NeMo Evaluator
Type: Microservice Tags: NVIDIA, NeMo Platform, evaluation, benchmarks, metrics, LLM-as-a-judge, RAG evaluation, agent evaluation Related: NeMo-Platform, NVIDIA-NeMo, Nemotron-Training-Recipes, NeMo-Customizer, NeMo-Data-Designer, NeMo-AutoModel, NeMo-RL, NeMo-Megatron-Bridge, NeMo-Export-Deploy, NeMo-Retriever, NVIDIA-RAG-Blueprint, NVIDIA-AI-Q-Blueprint, NVIDIA-Data-Flywheel-Blueprint, NVIDIA-NIM, Nemotron, NeMo-Auditor, NVIDIA-AI-Enterprise Sources: https://docs.nvidia.com/nemo/microservices/latest/evaluator/index.html, https://docs.nvidia.com/nemo/automodel/latest/index.html, https://docs.nvidia.com/nemo/rl/latest/about/overview.html, https://docs.nvidia.com/nemo/megatron-bridge/latest/index.html, https://docs.nvidia.com/nemo/export-deploy/latest/index.html, https://docs.nvidia.com/nemotron/latest/index.html Last Updated: 2026-04-29
Summary
NeMo Evaluator is the NeMo Platform service for evaluating LLMs, RAG pipelines, retrievers, and AI agents at enterprise scale. Current NVIDIA docs describe automated workflows for industry benchmarks, LLM-as-a-judge scoring, RAG metrics, retriever metrics, agentic metrics, live evaluation, asynchronous evaluation jobs, offline scoring, and online generation-plus-scoring.
Detail
Purpose
AI systems need repeatable measurement before deployment and after each model, prompt, data, or tool change. NeMo Evaluator provides reusable metrics, benchmark definitions, job execution, and result artifacts so teams can compare candidates and run regression tests without depending only on ad hoc manual review.
Current scope
- Metrics as reusable scoring logic for custom datasets and task criteria.
- Benchmarks as evaluation suites combining datasets and metrics.
- Live synchronous evaluation for fast iteration and asynchronous jobs for production-scale testing.
- Offline evaluation of existing outputs and online evaluation that generates outputs before scoring.
- LLM-as-a-judge, RAG, retriever, agentic, similarity, and custom metric workflows.
- Industry, agentic, and custom benchmark job management.
NVIDIA context
Evaluator is the measurement layer for NeMo-Customizer, NVIDIA-RAG-Blueprint, NVIDIA-AI-Q-Blueprint, and NVIDIA-Data-Flywheel-Blueprint. It is especially important in the wiki graph because most production AI questions eventually become quality, safety, latency, or regression questions, not just deployment questions.
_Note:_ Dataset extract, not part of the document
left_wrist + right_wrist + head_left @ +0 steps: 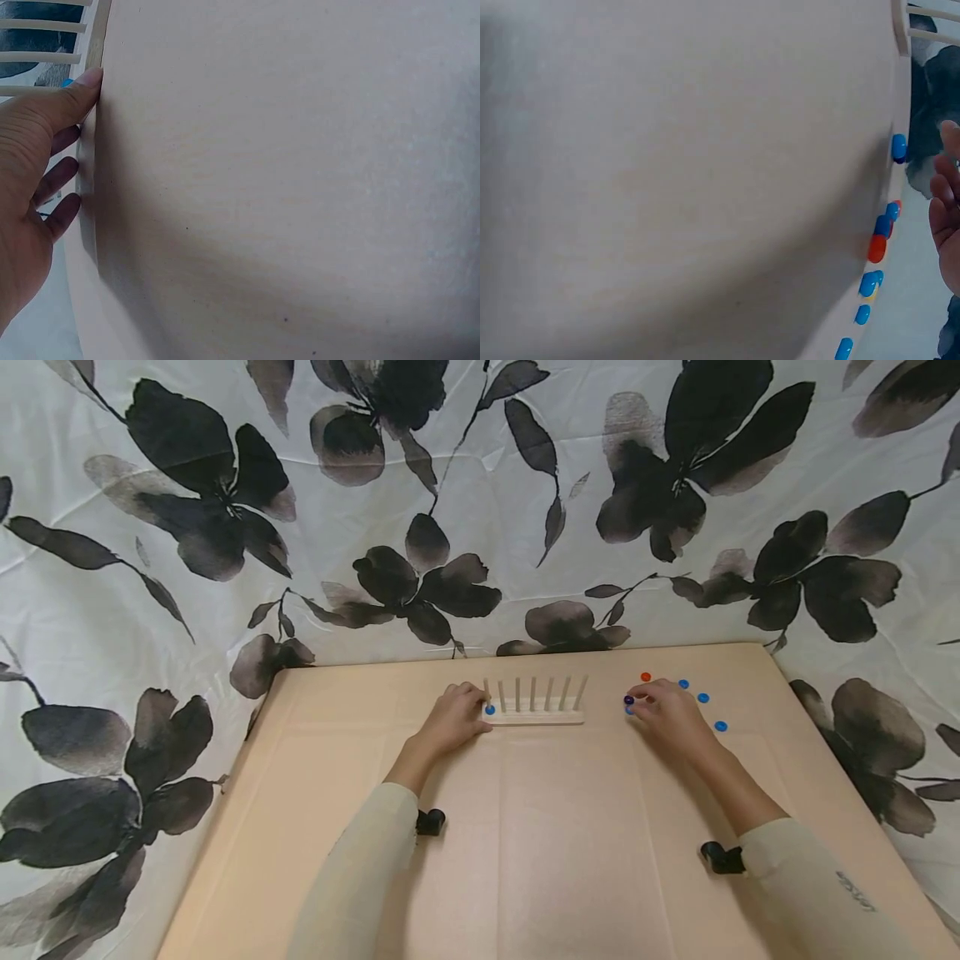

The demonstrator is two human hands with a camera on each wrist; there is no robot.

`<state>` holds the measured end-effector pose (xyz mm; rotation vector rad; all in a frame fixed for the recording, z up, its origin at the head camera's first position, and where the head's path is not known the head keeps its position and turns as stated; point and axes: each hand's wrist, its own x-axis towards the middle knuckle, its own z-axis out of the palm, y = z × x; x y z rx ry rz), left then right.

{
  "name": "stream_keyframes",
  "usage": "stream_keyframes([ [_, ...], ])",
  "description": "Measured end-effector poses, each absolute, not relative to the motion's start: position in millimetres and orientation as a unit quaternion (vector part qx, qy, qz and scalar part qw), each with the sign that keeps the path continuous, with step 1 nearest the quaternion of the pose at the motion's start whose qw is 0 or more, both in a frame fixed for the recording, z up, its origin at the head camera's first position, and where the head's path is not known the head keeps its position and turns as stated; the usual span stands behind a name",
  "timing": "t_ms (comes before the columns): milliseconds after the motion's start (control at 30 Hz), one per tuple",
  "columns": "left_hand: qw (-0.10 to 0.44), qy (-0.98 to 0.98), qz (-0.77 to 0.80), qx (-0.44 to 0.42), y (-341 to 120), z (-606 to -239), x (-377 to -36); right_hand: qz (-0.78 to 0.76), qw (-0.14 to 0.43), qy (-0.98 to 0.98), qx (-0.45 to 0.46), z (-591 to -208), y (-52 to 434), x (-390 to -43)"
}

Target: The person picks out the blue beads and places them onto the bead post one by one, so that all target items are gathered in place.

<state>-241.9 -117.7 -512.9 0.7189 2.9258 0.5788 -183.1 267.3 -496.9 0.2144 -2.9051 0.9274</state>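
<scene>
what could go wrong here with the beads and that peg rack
The loose beads lie near the table's far edge by the right hand; a nudge could roll them off. The left hand only touches the rack's end, so a push might slide or tip it, shedding its blue bead.

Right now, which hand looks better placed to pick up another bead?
The right hand: it rests among the loose beads, touching them. The left hand holds the peg rack steady.

The light is soft and even in the head view, and the picture is sharp. Both wrist views are blurry up close, with a big dark shadow low on the table (pixel 262 187).
</scene>
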Motion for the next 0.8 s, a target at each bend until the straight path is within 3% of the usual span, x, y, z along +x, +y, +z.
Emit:
stream_keyframes([
  [233,0.039,0.953,0.19,0.235,-118,-511,-241,0.284,-0.007,-0.957,0.065,-505,268,-185],
  [800,0.037,0.954,0.182,0.235,-118,-511,-242,0.241,-0.03,-0.968,0.06,-511,266,-187],
])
It is also the natural regression layer for models trained through NeMo-AutoModel, post-trained through NeMo-RL, converted or trained with NeMo-Megatron-Bridge, and exported with NeMo-Export-Deploy.
Connections
- NeMo-Platform - parent platform for evaluation APIs, jobs, and results.
- NVIDIA-NeMo - broader model and agent lifecycle suite.
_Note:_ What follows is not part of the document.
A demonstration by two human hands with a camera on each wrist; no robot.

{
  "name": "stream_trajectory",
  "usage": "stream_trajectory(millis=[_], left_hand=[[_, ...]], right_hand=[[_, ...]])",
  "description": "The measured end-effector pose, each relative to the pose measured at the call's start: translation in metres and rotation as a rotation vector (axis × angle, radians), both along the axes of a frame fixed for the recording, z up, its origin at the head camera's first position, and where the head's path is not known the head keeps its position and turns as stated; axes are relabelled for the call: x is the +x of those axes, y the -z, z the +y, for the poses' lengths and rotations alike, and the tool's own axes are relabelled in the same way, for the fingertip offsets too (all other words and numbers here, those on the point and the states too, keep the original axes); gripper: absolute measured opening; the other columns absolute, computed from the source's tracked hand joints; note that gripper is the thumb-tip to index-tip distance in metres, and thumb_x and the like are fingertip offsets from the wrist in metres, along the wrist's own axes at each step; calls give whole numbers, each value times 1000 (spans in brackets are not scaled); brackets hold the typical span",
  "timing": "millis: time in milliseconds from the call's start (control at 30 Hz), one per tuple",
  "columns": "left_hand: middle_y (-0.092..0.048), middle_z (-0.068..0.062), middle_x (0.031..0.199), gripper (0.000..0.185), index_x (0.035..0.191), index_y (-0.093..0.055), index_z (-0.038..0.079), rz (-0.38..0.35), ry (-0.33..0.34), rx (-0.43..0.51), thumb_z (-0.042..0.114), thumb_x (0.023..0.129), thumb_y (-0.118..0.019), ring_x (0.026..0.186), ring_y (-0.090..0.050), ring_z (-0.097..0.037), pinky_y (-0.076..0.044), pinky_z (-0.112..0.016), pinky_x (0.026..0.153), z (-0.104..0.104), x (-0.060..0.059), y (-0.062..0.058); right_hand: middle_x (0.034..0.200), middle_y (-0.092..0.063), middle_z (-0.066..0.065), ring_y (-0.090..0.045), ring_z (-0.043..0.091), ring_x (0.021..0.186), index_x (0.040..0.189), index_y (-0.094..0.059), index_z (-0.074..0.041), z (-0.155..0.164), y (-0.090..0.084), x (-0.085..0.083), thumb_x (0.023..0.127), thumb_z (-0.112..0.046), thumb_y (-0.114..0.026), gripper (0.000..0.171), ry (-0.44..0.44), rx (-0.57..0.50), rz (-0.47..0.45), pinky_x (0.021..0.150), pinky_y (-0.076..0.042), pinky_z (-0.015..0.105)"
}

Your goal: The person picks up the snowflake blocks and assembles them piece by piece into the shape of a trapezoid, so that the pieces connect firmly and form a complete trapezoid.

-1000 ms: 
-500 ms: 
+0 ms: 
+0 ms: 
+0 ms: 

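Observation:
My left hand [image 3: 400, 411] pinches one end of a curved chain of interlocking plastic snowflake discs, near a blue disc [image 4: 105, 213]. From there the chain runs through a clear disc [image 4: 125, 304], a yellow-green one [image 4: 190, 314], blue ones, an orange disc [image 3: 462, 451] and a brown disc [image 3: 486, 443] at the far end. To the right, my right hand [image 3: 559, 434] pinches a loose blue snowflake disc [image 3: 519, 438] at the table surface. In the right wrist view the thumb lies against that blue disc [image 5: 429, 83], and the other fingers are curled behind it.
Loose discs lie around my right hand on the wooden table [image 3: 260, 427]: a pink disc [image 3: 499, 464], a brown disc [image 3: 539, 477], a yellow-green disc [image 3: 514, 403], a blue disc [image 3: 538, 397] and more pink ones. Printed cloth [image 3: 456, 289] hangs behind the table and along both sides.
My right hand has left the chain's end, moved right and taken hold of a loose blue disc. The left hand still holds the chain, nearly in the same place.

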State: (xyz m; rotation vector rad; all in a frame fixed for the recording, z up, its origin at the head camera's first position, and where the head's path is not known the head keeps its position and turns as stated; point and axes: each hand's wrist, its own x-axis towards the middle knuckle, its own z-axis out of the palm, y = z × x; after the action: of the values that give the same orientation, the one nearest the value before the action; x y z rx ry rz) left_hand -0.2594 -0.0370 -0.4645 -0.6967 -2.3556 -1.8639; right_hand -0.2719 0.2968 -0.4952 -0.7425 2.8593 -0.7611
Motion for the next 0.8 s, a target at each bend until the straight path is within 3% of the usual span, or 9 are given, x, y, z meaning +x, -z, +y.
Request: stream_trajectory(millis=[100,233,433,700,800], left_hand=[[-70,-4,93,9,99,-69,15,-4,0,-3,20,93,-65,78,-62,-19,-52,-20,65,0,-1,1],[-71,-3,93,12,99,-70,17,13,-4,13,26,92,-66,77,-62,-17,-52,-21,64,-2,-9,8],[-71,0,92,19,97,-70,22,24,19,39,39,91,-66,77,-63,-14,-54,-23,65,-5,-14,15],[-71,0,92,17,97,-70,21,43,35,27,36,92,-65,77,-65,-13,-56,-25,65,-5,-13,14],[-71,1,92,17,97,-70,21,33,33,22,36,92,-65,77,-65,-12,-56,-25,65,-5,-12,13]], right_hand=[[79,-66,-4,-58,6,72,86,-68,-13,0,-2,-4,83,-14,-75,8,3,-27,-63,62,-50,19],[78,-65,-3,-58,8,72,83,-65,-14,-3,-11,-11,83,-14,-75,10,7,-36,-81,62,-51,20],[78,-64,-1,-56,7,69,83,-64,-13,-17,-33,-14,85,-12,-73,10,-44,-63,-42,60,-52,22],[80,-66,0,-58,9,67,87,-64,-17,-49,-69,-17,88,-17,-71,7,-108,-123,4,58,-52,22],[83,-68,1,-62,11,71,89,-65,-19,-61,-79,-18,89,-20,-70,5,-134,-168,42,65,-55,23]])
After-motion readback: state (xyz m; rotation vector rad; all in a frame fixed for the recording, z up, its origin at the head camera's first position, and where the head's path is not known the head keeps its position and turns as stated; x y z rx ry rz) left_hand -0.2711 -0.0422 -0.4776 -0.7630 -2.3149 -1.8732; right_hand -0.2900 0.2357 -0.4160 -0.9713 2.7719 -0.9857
- Nemotron-Training-Recipes - recipe-produced Nano3 and Super3 checkpoints need benchmark and regression evaluation before deployment.
- NeMo-Customizer - fine-tuned models should be evaluated before deployment.
- NeMo-Data-Designer - generated datasets can become evaluation inputs.
- NeMo-AutoModel, NeMo-RL, and NeMo-Megatron-Bridge - framework tools whose outputs need benchmark and regression evaluation.
- NeMo-Export-Deploy - deployment handoff should follow evaluation gates.
- NeMo-Retriever and NVIDIA-RAG-Blueprint - RAG and retriever metrics evaluate retrieval and grounded generation.
- NVIDIA-AI-Q-Blueprint - research-agent workflows need citation, retrieval, and answer-quality evaluation.
- NVIDIA-Data-Flywheel-Blueprint - continuous optimization loop depends on evaluation to compare model candidates.
- NVIDIA-NIM and Nemotron - model endpoints and NVIDIA model families commonly evaluated.
- NeMo-Auditor - safety auditing complements evaluator quality/benchmark workflows.
- NVIDIA-AI-Enterprise - enterprise support context for NeMo Platform services.
Source Excerpts
- NVIDIA docs describe NeMo Evaluator as evaluating LLMs, RAG pipelines, and AI agents at enterprise scale.
- Current docs identify metrics and benchmarks as the two core evaluation primitives.